- Tu as vu,
Sud-Ouest titre qu’ « on ne peut plus rire du tout »
- Mais non, Mouss’, j’ai bien lu, ils ont mis : « On ne peut plus rire de tout »
- Oui mais ce tout est tellement tout qu’il ne reste plus rien
- Tu exagères, il reste les Corses.
- Mais c’est bien tout ce qui reste
- Et pourquoi parle-t-on toujours des Corses quand on a du mal à dire de quelqu’un ?

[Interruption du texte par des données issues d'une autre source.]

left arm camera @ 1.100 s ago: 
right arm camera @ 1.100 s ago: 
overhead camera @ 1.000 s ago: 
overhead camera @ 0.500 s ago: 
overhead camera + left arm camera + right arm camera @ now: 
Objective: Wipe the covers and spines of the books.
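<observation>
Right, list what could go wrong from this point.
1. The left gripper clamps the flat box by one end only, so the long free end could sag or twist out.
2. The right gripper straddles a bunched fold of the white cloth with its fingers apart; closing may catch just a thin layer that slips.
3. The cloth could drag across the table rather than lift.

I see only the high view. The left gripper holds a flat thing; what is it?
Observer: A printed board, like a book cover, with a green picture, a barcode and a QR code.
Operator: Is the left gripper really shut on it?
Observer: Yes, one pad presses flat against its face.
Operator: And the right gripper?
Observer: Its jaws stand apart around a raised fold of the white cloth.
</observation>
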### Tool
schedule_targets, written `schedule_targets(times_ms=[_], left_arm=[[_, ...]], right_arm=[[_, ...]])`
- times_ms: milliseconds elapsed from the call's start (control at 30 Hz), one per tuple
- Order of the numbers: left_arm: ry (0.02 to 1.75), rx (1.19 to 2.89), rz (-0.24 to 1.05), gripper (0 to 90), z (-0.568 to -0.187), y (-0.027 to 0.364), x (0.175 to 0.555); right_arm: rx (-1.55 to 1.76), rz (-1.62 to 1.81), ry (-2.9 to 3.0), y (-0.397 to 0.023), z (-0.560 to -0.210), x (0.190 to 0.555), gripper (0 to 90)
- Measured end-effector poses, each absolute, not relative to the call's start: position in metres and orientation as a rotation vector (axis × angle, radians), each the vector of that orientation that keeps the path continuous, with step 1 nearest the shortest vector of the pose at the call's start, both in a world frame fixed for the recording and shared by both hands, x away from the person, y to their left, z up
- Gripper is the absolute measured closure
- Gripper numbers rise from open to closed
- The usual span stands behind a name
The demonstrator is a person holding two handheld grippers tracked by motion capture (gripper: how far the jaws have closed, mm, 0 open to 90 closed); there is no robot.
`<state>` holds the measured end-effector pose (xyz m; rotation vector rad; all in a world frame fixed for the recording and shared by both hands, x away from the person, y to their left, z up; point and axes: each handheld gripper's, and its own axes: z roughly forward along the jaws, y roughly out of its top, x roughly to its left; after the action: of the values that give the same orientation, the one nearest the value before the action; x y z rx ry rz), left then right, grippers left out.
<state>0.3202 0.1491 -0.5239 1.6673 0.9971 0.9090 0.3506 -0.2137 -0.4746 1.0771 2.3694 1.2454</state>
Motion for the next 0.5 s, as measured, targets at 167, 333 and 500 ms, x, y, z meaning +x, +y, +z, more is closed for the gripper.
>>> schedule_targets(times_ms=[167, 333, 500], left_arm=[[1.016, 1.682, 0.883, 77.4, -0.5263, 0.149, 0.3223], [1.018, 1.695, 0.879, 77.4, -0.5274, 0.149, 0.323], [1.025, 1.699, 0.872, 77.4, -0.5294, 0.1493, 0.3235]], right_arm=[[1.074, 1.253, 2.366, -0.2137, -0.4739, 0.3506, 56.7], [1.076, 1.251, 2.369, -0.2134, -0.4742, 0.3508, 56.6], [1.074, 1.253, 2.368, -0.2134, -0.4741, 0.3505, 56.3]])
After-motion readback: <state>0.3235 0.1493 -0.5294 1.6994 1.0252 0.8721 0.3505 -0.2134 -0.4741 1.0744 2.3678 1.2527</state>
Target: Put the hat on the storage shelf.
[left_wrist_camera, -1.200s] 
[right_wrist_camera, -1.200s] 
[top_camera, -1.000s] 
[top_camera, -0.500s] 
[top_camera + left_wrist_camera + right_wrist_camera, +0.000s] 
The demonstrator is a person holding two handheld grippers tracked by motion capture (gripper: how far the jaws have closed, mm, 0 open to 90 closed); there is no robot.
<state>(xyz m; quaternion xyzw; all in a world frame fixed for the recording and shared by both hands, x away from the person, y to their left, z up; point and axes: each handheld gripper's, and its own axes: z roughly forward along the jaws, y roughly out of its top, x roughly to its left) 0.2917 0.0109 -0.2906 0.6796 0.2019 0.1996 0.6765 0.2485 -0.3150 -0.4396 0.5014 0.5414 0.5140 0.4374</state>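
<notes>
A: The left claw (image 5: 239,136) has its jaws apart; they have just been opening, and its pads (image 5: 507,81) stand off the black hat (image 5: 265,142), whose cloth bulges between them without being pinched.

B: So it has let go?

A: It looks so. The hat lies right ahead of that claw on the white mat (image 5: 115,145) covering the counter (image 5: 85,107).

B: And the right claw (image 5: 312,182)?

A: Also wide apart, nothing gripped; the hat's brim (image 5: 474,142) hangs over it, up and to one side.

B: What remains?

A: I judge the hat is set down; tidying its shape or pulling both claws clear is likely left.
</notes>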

- Parce qu’ils sont indépendants.
- Et pourquoi ne dit-on rien des Basques ?
- Parce qu’on risque trop.
- Et des Bretons ?
- Depuis qu’ils ont eu Bécassine, ils se méfient.
- Et des Parisiens ?
- Pace qu’il n’y a plus de Parisiens.
- De qui peut-on se moquer encore ?
- Des pauvres
- Pourquoi ?
- Parce qu’ils n’ont ni association de défense, ni avocats, ni syndicat. Même les partis politiques n’aiment pas les pauvres.
- Comment le sais-tu
- Parce qu’ils pensent tous trop à l’argent.
- Pourquoi les pauvres n’ont-ils pas d’avocats ?
- Parce qu’ils ne peuvent pas les payer.
- Ils pourraient emprunter. C’est un cas social.
-
Les gens qui aident les pauvres, ils veulent que çà se voit.
- Et le prêt, çà ne se voit pas ?
- Non et ce n’est même pas rentable. Et puis, ils sont trop nombreux, les pauvres, toutes les banques renoncent. Elles ont assez de travail, comme çà, à s’occuper de tout l’argent des autres.
- Quels autres ?
- Ceux qui ne sont pas pauvres
- Tu veux dire les riches ?
- Tais-toi, tu vas nous faire repérer si tu commence à parler de l’argent des riches.
-
C’est vrai que ce n’est peut-être pas risible du tout.